Dans La Nausée, tout semble tourner autour d'un individu qui occupe le centre du texte. Cet individualisme forcené sera bientôt abandonné par Sartre, tant dans ses textes philosophiques (L'Être et le néant) que dans ses romans (Les Chemins de la liberté) ou ses textes autobiographiques (Les Mots). Sartre s'efforcera de montrer dans Qu'est-ce que la littérature ? (1948) les limites du « réalisme subjectiviste » dont relève encore son roman.
Toutefois, il faut remarquer que l'auteur et le narrateur tendent à confondre leur identité. Bien souvent, Roquentin semble être le porte-parole de Sartre philosophe alors en pleine recherche, malgré tous les efforts stylistiques pour multiplier les effets de distinction entre le « moi » et la « conscience ». L'impasse où Roquentin semble acculé n'aboutit ni au désespoir ni au suicide, pas plus qu'à la révolte, comme chez Camus.
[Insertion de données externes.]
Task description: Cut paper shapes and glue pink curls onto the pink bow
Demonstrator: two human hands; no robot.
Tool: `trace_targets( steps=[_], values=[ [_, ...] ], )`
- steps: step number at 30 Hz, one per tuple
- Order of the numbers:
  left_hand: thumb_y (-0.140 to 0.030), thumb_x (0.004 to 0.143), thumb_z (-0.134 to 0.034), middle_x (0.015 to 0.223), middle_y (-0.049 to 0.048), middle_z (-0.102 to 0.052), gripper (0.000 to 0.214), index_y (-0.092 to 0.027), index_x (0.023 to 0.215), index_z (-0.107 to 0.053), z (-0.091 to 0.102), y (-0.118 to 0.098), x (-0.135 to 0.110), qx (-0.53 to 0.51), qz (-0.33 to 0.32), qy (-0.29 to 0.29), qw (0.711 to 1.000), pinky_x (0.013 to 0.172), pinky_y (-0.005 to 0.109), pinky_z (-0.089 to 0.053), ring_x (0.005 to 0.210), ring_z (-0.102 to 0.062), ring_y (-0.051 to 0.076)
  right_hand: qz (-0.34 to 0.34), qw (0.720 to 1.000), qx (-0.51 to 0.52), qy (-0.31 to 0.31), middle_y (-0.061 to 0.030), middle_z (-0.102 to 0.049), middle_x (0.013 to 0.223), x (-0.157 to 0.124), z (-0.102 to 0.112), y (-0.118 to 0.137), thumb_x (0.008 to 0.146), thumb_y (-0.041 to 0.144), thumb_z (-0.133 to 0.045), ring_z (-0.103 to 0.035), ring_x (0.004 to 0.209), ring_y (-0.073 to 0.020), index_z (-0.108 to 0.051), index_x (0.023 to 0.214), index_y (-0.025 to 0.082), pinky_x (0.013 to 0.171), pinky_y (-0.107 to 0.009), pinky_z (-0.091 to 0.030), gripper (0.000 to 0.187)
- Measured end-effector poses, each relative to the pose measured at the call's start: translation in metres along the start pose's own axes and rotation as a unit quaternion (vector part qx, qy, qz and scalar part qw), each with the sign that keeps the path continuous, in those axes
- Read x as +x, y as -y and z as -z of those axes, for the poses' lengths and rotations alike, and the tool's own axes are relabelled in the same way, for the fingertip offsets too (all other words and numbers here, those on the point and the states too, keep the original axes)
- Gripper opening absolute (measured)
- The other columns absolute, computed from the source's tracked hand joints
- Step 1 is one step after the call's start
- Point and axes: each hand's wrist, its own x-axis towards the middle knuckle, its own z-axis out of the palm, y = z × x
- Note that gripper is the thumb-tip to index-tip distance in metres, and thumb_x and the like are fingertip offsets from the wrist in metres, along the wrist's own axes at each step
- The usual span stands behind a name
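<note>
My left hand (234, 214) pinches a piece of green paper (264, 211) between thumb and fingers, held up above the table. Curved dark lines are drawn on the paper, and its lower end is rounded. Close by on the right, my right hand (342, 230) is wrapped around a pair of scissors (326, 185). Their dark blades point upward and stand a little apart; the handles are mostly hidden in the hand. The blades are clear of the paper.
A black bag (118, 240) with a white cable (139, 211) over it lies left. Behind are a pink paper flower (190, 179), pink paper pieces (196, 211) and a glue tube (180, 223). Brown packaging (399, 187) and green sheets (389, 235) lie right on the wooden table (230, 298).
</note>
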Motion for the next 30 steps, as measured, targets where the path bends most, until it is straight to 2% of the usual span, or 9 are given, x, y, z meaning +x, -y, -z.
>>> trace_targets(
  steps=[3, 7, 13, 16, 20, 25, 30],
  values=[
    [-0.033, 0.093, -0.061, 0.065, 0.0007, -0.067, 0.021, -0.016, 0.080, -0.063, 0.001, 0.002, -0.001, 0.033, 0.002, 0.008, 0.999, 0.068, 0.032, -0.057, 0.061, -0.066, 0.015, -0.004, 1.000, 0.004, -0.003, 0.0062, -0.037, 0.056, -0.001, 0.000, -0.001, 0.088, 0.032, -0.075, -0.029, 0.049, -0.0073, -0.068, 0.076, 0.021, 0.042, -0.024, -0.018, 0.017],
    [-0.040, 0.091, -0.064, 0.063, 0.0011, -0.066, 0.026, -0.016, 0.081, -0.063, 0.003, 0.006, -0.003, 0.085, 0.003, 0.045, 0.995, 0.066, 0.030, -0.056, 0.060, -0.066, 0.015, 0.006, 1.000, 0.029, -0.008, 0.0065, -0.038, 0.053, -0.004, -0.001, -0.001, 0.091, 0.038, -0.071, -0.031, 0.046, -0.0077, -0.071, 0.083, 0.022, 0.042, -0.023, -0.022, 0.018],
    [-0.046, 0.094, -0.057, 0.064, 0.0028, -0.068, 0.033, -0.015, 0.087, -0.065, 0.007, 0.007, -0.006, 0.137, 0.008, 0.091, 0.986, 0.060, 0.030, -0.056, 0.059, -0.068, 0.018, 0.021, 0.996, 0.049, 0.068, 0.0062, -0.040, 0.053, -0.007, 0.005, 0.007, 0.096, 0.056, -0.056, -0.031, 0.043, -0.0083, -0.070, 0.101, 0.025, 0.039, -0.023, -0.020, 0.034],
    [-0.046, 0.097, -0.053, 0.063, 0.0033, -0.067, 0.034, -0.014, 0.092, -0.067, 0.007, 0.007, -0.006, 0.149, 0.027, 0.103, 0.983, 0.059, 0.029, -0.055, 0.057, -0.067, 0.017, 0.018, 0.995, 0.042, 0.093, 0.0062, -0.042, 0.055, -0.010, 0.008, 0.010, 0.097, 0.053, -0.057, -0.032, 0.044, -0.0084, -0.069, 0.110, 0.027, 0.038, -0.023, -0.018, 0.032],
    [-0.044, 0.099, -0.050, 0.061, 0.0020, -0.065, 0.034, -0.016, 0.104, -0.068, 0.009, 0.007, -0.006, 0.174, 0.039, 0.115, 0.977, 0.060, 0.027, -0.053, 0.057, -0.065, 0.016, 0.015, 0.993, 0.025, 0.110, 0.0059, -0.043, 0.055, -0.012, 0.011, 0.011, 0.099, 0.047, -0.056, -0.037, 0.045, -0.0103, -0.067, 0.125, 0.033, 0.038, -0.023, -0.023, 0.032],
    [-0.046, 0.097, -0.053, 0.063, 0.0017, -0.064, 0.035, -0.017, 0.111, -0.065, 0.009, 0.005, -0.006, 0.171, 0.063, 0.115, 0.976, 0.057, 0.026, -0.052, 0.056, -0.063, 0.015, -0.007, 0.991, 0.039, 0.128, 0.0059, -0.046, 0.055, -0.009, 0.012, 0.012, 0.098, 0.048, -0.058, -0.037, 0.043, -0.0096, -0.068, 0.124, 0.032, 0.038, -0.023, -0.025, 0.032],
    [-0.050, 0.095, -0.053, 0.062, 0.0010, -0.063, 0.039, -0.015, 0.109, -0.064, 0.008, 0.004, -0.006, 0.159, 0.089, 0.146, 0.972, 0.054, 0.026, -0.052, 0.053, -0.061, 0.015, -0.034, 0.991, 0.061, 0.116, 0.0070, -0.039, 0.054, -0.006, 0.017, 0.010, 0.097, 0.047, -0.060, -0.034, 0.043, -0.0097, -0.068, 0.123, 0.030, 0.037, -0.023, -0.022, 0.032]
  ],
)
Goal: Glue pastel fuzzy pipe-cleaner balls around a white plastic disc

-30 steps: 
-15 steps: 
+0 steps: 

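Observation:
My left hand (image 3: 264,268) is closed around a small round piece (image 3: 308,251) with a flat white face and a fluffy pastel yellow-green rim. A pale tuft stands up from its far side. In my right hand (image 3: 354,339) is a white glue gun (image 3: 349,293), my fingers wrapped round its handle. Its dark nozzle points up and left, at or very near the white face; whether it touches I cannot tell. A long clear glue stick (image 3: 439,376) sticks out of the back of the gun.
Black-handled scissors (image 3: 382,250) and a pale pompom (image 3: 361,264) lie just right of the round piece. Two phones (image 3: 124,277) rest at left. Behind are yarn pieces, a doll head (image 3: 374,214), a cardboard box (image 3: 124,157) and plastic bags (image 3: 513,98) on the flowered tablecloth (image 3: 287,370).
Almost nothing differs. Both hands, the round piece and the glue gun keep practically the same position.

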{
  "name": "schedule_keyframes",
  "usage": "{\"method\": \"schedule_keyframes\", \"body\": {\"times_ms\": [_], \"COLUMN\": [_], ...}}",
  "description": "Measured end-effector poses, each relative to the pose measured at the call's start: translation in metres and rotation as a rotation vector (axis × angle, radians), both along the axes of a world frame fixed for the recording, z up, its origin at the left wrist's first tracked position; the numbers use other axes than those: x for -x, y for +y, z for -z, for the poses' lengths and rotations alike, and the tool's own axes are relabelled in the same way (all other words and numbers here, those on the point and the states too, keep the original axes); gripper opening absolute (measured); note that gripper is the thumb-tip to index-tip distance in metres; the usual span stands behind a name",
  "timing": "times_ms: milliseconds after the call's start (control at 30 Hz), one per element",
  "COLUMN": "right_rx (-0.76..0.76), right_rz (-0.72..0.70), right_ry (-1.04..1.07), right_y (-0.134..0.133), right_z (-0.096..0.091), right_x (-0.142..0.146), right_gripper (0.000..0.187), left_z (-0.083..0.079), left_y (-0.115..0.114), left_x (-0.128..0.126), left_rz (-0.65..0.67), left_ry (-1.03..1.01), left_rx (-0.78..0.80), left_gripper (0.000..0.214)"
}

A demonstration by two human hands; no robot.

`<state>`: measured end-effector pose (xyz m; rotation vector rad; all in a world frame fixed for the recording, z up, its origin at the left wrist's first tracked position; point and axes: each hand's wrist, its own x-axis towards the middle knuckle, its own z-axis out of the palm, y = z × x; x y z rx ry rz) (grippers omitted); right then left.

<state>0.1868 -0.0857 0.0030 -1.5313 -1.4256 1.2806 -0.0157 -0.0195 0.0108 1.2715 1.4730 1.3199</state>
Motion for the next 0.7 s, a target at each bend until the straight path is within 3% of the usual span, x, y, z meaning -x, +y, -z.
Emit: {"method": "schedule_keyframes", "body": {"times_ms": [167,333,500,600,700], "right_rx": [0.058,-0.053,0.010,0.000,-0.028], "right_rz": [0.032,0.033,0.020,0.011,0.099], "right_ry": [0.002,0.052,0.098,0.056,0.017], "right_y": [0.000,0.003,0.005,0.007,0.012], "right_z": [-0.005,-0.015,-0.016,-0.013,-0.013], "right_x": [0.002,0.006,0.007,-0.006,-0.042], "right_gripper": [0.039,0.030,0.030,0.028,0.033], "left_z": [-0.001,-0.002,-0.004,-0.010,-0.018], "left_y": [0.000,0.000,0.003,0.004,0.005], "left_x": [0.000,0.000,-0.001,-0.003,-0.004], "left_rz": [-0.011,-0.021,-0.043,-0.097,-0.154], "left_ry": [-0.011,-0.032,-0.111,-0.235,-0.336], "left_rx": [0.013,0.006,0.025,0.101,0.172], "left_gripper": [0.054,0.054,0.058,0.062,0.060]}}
Le « salut » parvient d'un air de jazz entendu dans un café et qui joue un rôle quasi rédempteur : « Derrière l'existant qui tombe d'un présent à l'autre, sans passé, sans avenir, derrière ces sons qui, de jour en jour, se décomposent, s'écaillent et glissent vers la mort, la mélodie reste la même, jeune et ferme. » Le monde répugnant, « gluant », « obscène » des choses (auquel même le visage d'autrui ne saurait échapper) n'a pas le dernier mot. Il appartiendra à l'œuvre future de Sartre, tant philosophique que romanesque, de chercher à ouvrir les difficiles « chemins de la liberté ».